- Origin: Malmö, Sweden
- Genres: Synthpop
- Years active: 1980–2000 2010–present
- Members: Marina Schiptjenko Eddie Bengtsson
- Past members: Anders Eliasson Jan Adolfsson Michael Thornqvist John Liljestrand

= Page (Swedish band) =

Swedish synthpop band

Page are a Swedish synthpop band. Page are often credited with being the first band to bring synthpop music to Sweden. Their music and band members (particularly Eddie Bengtsson) influenced many subsequent Swedish synthpop acts, including Elegant Machinery, S.P.O.C.K, Sista Mannen På Jorden and KieTheVez.

== History ==
Formed in 1980 by Eddie Bengtsson and Marina Schiptjenko, soon joined by Anders Eliasson, the band quickly gained underground cult-status releasing many singles such as Dansande man, Som skjuten ur en kanon, Blå fötter and Som en vind. Though most of their important influential work was released in the 1980s their first album, the self-titled Page, was released in 1991. Page continued releasing music throughout the 90's but is still most fondly remembered in the Swedish synthpop scene for their early singles, especially Dansande Man.
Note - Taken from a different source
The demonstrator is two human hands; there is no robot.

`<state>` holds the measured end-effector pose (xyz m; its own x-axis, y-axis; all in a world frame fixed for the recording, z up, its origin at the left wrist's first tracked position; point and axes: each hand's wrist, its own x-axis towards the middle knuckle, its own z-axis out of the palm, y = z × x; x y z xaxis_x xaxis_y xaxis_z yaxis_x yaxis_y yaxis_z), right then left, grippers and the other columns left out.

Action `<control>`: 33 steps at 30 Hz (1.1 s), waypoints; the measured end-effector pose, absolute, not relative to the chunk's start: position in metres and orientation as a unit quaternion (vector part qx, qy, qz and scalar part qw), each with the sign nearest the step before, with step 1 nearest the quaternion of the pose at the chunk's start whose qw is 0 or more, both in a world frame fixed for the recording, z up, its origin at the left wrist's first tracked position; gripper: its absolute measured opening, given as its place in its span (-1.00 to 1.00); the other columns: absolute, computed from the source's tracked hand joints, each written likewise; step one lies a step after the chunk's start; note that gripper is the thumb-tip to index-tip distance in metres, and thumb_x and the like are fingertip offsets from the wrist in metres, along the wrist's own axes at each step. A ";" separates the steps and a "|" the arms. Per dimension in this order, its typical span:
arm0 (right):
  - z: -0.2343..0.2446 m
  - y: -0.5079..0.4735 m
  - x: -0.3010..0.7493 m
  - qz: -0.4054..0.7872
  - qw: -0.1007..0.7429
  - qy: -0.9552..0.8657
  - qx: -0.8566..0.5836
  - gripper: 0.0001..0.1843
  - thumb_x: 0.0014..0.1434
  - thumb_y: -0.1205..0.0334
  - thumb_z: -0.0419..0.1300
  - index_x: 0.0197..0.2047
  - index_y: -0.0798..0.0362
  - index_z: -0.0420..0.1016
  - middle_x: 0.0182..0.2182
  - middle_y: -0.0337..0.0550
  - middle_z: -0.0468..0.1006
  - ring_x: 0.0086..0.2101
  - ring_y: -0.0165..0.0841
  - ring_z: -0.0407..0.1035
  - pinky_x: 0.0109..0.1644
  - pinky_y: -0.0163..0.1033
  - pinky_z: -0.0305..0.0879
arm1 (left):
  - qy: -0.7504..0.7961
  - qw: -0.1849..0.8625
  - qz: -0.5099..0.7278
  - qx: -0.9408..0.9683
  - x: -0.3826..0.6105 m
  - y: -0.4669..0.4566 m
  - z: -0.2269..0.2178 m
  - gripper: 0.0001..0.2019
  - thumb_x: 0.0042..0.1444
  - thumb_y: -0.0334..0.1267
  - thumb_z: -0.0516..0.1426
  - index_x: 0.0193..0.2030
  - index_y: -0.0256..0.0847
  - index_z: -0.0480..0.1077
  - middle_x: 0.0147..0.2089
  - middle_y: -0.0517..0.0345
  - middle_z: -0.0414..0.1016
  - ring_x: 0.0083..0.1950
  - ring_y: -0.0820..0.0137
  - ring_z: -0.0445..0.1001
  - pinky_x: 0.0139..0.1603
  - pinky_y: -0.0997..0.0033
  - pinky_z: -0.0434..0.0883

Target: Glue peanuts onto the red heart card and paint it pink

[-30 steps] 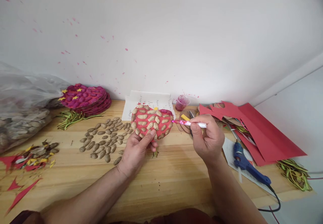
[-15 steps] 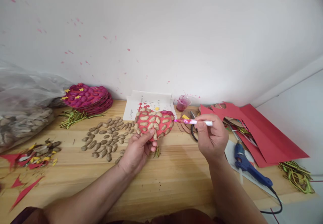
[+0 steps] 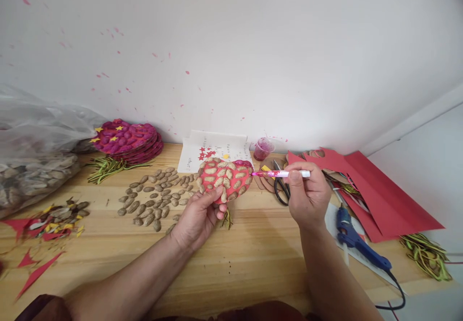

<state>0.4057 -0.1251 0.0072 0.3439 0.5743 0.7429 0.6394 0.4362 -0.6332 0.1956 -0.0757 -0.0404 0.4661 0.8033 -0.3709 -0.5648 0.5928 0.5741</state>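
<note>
My left hand (image 3: pixel 198 217) grips the lower edge of a red heart-shaped piece (image 3: pixel 224 178) covered with glued peanut shells, tilted up above the wooden table (image 3: pixel 231 258). My right hand (image 3: pixel 306 195) pinches a white paintbrush (image 3: pixel 282 173) whose pink tip touches the heart's right edge. The heart's upper right corner is painted magenta. Green stems (image 3: pixel 227 219) stick out under my left hand.
Loose peanut shells (image 3: pixel 155 198) lie left of the heart, a stack of magenta painted hearts (image 3: pixel 126 140) and a plastic bag of peanuts (image 3: pixel 32 166) further left. A paint cup (image 3: pixel 262 148), scissors (image 3: pixel 282 188), blue glue gun (image 3: pixel 356 244) and red paper (image 3: pixel 376 190) sit at right.
The heart and both hands have drifted slightly to the right in view, and the heart tilted flatter. The brush stays at the heart's right edge.
</note>
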 end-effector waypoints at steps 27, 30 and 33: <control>0.009 -0.129 0.400 -0.066 0.591 -0.602 -0.533 -0.93 0.36 0.29 0.18 -0.20 -0.01 0.48 -0.52 -0.32 0.43 -0.53 -0.43 0.30 -0.46 -0.29 0.23 | 0.337 0.791 0.433 0.272 0.197 -0.079 -0.043 -0.61 -0.19 -0.10 0.53 -0.47 -0.30 0.48 -0.59 0.18 0.46 -0.59 0.50 0.40 -0.61 0.58 0.36; 0.012 -0.128 0.399 -0.054 0.599 -0.597 -0.531 -0.91 0.37 0.27 0.18 -0.21 0.00 0.48 -0.53 -0.32 0.42 -0.54 -0.44 0.30 -0.46 -0.29 0.23 | 0.340 0.788 0.436 0.272 0.198 -0.079 -0.041 -0.61 -0.21 -0.10 0.53 -0.47 -0.30 0.49 -0.59 0.19 0.46 -0.59 0.50 0.40 -0.62 0.58 0.36; 0.012 -0.128 0.399 -0.044 0.593 -0.604 -0.530 -0.90 0.37 0.27 0.17 -0.22 0.00 0.48 -0.53 -0.33 0.42 -0.54 -0.45 0.30 -0.46 -0.30 0.22 | 0.342 0.785 0.438 0.274 0.198 -0.079 -0.040 -0.60 -0.22 -0.09 0.53 -0.49 -0.30 0.48 -0.60 0.19 0.46 -0.59 0.50 0.40 -0.62 0.58 0.37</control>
Though the band has never officially disbanded, it has been remarkably quiet since a performance at SEMA (Swedish Electronic Music Awards) in 2000 when the band promised nothing new would ever be released under the name Page. However, a compilation covering their two decades of work was released in 2000.

After a decade of silence, in 2010 Page released an album of newly recorded material called Nu, and performed two tracks live on Swedish TV show Nyhetsmorgon in May 2010. The album reached number 34 on the official Swedish album chart, Sverigetopplistan, following its release. Page performed at the ElectriXmas events in Malmö in 2012 and 2012, along with other selected shows. The latter appearance was part of a special performance by participants in the Friends of Electronically Yours album project, which was organised to raise money for charity.

In 2013, Page released Hemma on the Swedish label, Wonderland Records. This led to a headline show in London, England, for the event, An Evening with the Swedish Synth. In 2018, Page returned to London, releasing the Adapted EP for the occasion.

A live recording of Page's performance in Gothenburg, Sweden, in October 2019, was released by the online magazine, Cold War Night Life, as Fakta för alla Göteborg, an 87 minute concert film.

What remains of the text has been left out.